The specific amount stolen has not been publicly disclosed. According to the Hendon Mob database, Griener’s most recent cash was $57,500 on July 2, 2026, and his total career live tournament earnings stand at $3,348,485 across 305 cashes, ranking him 862nd on the all-time money list. He holds one WSOP Circuit Ring, no bracelets, and $1,801,219 in WSOP-specific earnings according to WSOP.com. He has been a consistent presence on the Southern California and Las Vegas live circuit for years.
The Skeptics
The initial reaction on X was largely sympathetic. A professional poker player being robbed of his summer winnings after a successful WSOP is a nightmare scenario that resonates with anyone who has collected a meaningful sum at the cage and driven it somewhere off-Strip. The specific details Griener provided, particularly the door code and the surveillance timing, landed as credible to many readers.

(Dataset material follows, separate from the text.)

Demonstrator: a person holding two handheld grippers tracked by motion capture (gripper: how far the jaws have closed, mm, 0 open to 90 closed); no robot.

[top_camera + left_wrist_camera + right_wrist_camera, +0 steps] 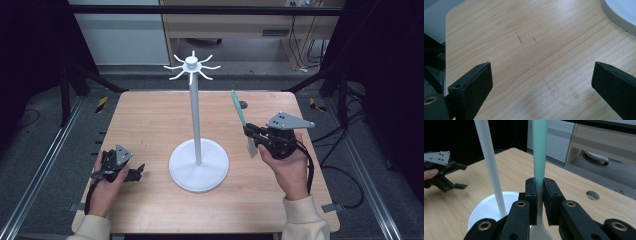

But a significant portion of the poker community is not fully convinced, and the skepticism is worth taking seriously rather than dismissing. Several threads of doubt have emerged across forums and replies. Some question why Griener would post specific operational details publicly during an active police investigation, arguing that law enforcement would typically advise against it. Others have raised questions about the logistics of the account. A subset of replies have floated the possibility that the story is fabricated, as a cover for losses or as a setup for a fundraising appeal, though Griener has not asked for money and no fundraiser has been established.
Todd “DanDruff” Witteles, the WSOP bracelet winner and host of Poker Fraud Alert who has spent more than a decade investigating scams and suspicious stories in the poker world, had not yet published a formal analysis of the Griener story at the time of publication, but asked several direct questions seeking more answers.
What the skeptics do not currently have is any concrete evidence that Griener’s account is false. The surveillance footage he describes is verifiable by law enforcement. The 911 call is a matter of record. The WSOP cage cashout would be documented. The Airbnb door code access is something investigators can trace. None of that proves the story is true as told, but it does mean there is a meaningful evidentiary trail that will either support or undermine Griener’s account as the investigation progresses.

This Is Not a New Problem
Whether or not every detail of Griener’s account holds up, the vulnerability it describes is real and well-documented. poker.pro covered exactly this risk three weeks ago, when a Las Vegas Metro bait sting at Paris Las Vegas during the WSOP resulted in the arrest of a woman carrying 44 hotel room keys, stolen IDs, debit and credit cards, and drugs. That arrest was a reminder of how aggressively some thieves operate in the casino corridor during the WSOP, targeting distracted players in a busy, high-traffic environment.
The Griener incident, if accurate, represents a significant escalation of that threat: not opportunistic theft in a casino corridor, but a targeted home invasion timed to when a specific player would be returning with cash. That level of planning implies either surveillance of Griener at the WSOP cage itself, access to his itinerary through someone in his circle, or a compromised Airbnb host account. Las Vegas Metro’s investigation will need to pursue all of those threads.
The broader pattern is also documented. In 2024, Mo Nuwwarah had a five-figure sum stolen from his car in broad daylight outside a Las Vegas restaurant while on his way to play the WSOP Main Event. Car-follow robberies targeting poker players after casino sessions have been prosecuted in Los Angeles, where two men faced federal charges for a pattern of following players from cardrooms. Poker players who collect large cash payouts and transport them to off-Strip accommodation are carrying a concentrated, anonymous store of value that is difficult to protect once they leave the casino floor.
The WSOP’s cage offers wire transfers, cashier’s checks, and other non-cash options for large payouts. Griener’s case, if it stands up to investigation, is the strongest argument yet for why using those options rather than walking out with cash is worth the inconvenience.